Normally, a risk manager has a maximum loss boundary and wants to know how probable it is, and what scenario might lead to it. Conversely, a portfolio manager might start with a scenario and want to know how big the losses could be and how probable that is.
Plausibility is a variable that quantifies, in units of standard deviation, the distance of the scenario under consideration to the average scenario, which is built as the vector of average value of each factor. It is calculated using the Mahalanobis distance, the span between two points in a multidimensional space – in this case, the vectors of risk factors.
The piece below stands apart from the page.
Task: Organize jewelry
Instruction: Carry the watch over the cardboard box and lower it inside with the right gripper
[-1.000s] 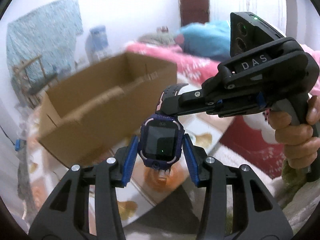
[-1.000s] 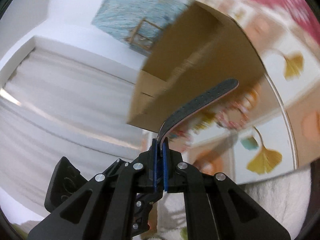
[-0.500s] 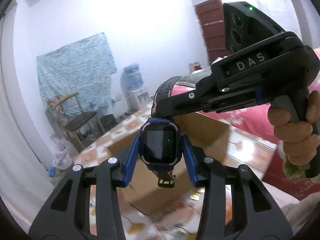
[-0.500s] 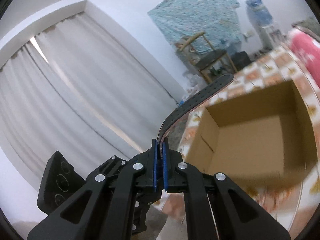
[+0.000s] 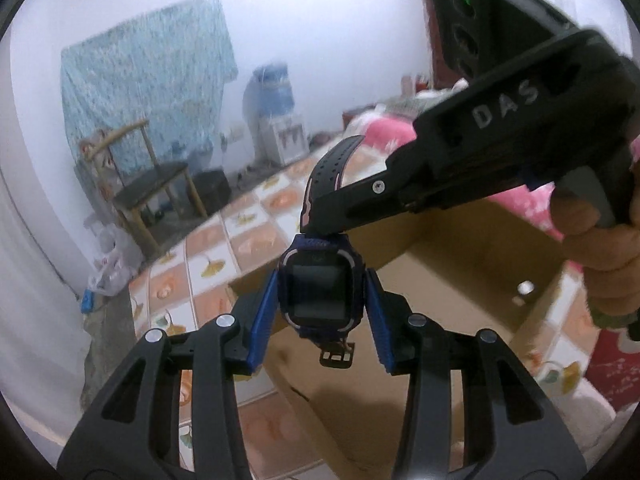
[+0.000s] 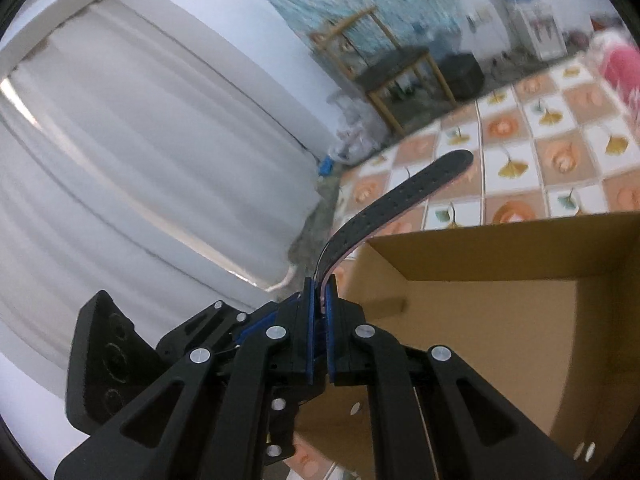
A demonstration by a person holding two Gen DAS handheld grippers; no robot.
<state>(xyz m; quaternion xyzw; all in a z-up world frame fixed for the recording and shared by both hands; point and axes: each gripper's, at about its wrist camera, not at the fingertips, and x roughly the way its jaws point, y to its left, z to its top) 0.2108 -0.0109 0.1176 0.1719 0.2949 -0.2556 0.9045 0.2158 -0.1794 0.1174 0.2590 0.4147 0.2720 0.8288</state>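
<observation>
Two grippers: both on one watch, held above the box
Cardboard box [image 5: 460, 280]: open top, brown, fills lower right of the left wrist view; in the right wrist view [image 6: 500, 320] it takes the lower right too, inside looks bare apart from small holes in a wall
Tiled floor [image 5: 248, 236]: orange and white squares with leaf prints, centre left, under and behind the box
Right gripper [image 5: 320, 220]: comes in from upper right of the left wrist view, "DAS" on its body, a hand [image 5: 592, 248] on the grip at the right edge; jaws clamped tight on the strap
Left gripper [image 5: 322, 304]: lower centre, blue pads [image 5: 264, 320] pressed on either side of the watch case
Watch [image 5: 320, 284]: blue case, dark screen facing the camera, frame centre, above the near box edge
Strap [image 6: 396, 200]: dark, perforated, pink underside, curves up and right from the right gripper's tips [image 6: 320, 300]
Buckle [image 5: 338, 354]: short strap end, hangs below the case, between the left pads
</observation>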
The calculation gives some idea of whether a scenario is plausible enough to be considered, or if it should be discarded.
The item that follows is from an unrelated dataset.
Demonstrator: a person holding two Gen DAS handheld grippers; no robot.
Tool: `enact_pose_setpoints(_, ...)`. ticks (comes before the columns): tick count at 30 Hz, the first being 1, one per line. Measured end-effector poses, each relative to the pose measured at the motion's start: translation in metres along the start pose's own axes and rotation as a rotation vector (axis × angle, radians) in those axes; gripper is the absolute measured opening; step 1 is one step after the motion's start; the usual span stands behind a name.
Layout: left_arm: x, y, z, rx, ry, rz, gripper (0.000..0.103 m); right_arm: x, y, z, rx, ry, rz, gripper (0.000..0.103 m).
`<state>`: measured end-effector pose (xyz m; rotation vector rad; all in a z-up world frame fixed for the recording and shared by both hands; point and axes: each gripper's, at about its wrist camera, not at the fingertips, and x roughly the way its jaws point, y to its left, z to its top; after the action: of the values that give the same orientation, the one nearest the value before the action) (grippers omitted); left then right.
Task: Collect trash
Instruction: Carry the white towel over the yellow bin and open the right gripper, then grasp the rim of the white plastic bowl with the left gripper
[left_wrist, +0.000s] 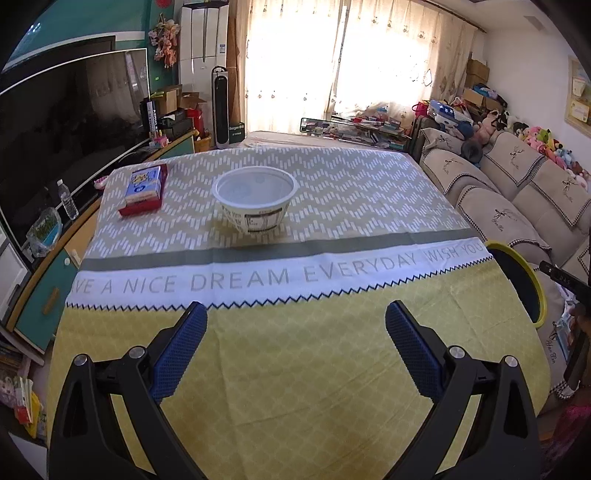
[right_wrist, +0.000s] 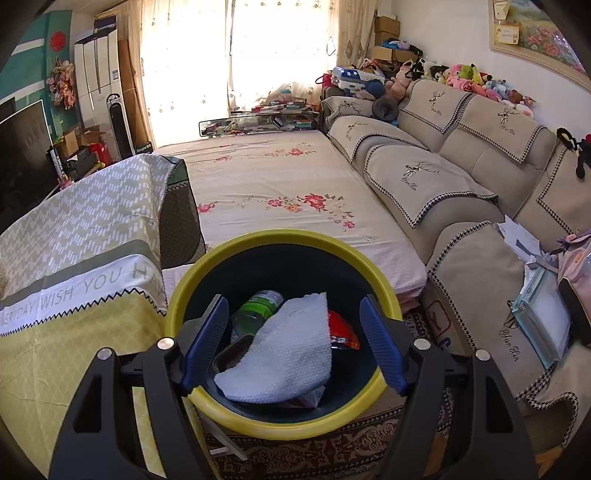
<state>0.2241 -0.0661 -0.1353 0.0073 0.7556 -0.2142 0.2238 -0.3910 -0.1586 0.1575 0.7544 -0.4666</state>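
A white disposable bowl (left_wrist: 255, 201) with printed sides stands upright at the middle of the table. A blue carton on a red box (left_wrist: 144, 189) lies at the far left. My left gripper (left_wrist: 295, 321) is open and empty, above the near yellow part of the tablecloth, well short of the bowl. My right gripper (right_wrist: 293, 321) is open and empty, right above the yellow-rimmed dark bin (right_wrist: 207, 258). In the bin lie a white paper towel (right_wrist: 284, 358), a green bottle (right_wrist: 258, 306) and a red wrapper (right_wrist: 341, 330). The bin rim (left_wrist: 532, 273) also shows in the left wrist view at the table's right edge.
The table wears a patterned cloth (left_wrist: 258, 280) with printed words. A TV (left_wrist: 55, 122) on a cabinet stands left of the table, with a water bottle (left_wrist: 67, 200) on the cabinet. A beige sofa (right_wrist: 461, 177) lies right, a flowered mattress (right_wrist: 277, 192) beyond the bin.
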Motion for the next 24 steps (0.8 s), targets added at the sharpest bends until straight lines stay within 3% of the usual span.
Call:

The model is typically applied starting either from the scenario variable or from the level of loss
Pascal Traccucci, La Française
“We wanted to develop a tool that was useful to both risk and portfolio managers,” says Dumontier. “Indeed, portfolio managers can provide not only their worst-case scenario, but their best and expected case scenario as well and derive a plausibility level of both.”
A senior risk expert at a large global asset management firm praises the research as both innovative and practical.
“The matter of plausibility of scenarios is, in my experience, regularly brought up when discussing results of stress tests,” he says. “The method is very interesting and potentially of immediate use.”
ERST builds on reverse stress tests. Instead of measuring the portfolio impact of adverse conditions, reverse stress tests assume a loss and then try to determine the scenarios that could lead to it.
Crucially, the methodology can be applied to portfolios with non-linear, quadratic payoffs. This is important for La Française and LFIS, which manage several complex risk premia funds that employ non-linear, long-short strategies across multiple asset classes, sometimes using complex derivatives structures.
Research on the model started in 2016 in the risk management department. Soon, portfolio managers got involved, and La Française and LFIS have been using the model for a year now. The team says ERST is versatile enough to be applied in different contexts, including investments in real estate or private equity funds with illiquid assets. In the future, the methodology could be extended to stress-test not only individual portfolios, but the entire firm at the book level.